The club is the subject on an ongoing fly-on-the-wall documentary entitled 'Being: Liverpool', which offers various insights into behind of scenes of Liverpool.

A recent episode captured Rodgers using a motivation technique, used by Sir Alex Ferguson in the past, where he shows his squad three envelopes containing the names of three players he thinks may let the team down in the upcoming season.

The Manchester United manager later revealed his envelopes were empty, but the 39-year-old remained coy on the subject, suggesting he will continue to use similar techniques after a good response from his players.

"You are always looking to motivate players and you find different ways of doing it," he continued. "I think the players quite enjoyed it wanting to know whether they were in [the envelope] or not.

"I always search for ways to motivate them, especially with top players because top players like the challenge. My job is to provide motivation and managers and coaches do it in different ways."

Rodgers' men play host to his ex-club Reading on Saturday, a side that the Reds have only beaten once in their last four meetings.

Although his time in charge of the Royals did not go according to plan, recording just six wins from 23 games in a short six-month spell in charge, the coach indicated it was a learning experience that he is better off for.

"Reading are an excellent club," he added. "I first went to them when I was 13 and they played a big part of my life.
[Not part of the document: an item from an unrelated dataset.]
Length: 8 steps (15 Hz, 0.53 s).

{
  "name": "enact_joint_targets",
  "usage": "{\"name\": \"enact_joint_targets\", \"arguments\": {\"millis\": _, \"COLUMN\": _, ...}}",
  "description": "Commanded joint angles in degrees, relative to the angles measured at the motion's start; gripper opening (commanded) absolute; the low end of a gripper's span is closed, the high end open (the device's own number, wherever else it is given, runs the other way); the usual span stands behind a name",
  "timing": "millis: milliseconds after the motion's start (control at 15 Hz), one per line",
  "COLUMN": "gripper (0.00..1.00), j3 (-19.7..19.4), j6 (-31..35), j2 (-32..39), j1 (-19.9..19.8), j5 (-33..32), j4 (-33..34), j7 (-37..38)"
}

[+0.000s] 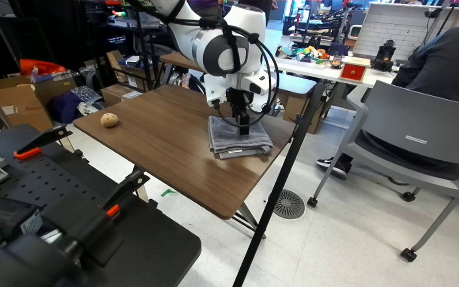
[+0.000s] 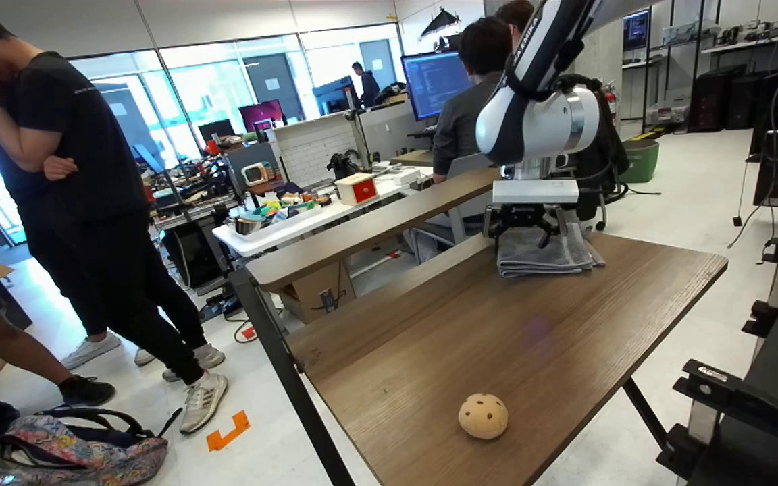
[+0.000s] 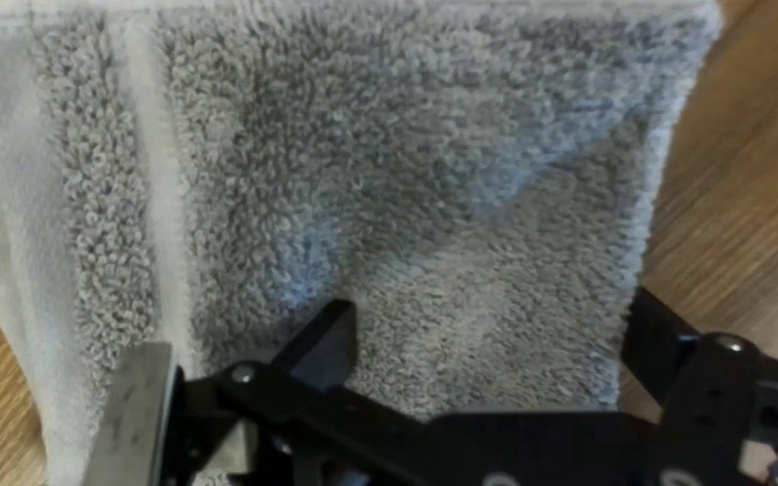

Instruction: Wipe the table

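Observation:
The table has a brown wood-grain top and stands under the arm; it also shows in an exterior view and in the wrist view. A folded grey towel lies near one end of it, also in an exterior view. In the wrist view the towel fills most of the picture. My gripper is low at the towel with its fingers wide apart. One finger is over the towel's top, the other beside its edge. The gripper also shows in both exterior views. Contact is unclear.
A tan ball with dark spots sits at the table's far end from the towel, also in an exterior view. A black post stands at a table edge. A dark bench with clamps and a grey chair stand nearby.

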Motion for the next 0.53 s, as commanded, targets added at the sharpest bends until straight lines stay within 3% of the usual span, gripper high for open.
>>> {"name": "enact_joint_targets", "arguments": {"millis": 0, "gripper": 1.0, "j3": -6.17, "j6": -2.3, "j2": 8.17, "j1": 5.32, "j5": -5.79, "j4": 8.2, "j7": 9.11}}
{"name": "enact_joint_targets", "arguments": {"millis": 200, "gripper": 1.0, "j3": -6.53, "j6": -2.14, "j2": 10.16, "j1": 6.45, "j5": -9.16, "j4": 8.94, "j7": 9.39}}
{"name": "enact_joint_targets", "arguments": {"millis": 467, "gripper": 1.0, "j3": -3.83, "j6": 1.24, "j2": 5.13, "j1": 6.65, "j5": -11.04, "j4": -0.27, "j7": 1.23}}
"I was fortunate to get the managerial job but it did not quite work out how I would have wished. But I learned from the experience and ultimately that will pave the way for me.

"It proved to be a difficult six months, especially with what I was trying to implement which was always going to need that bit of extra time.

"But I came away from that and learned from the experience and reflected upon it. It prepared me going forward and I was able to take those things into the rest of my career."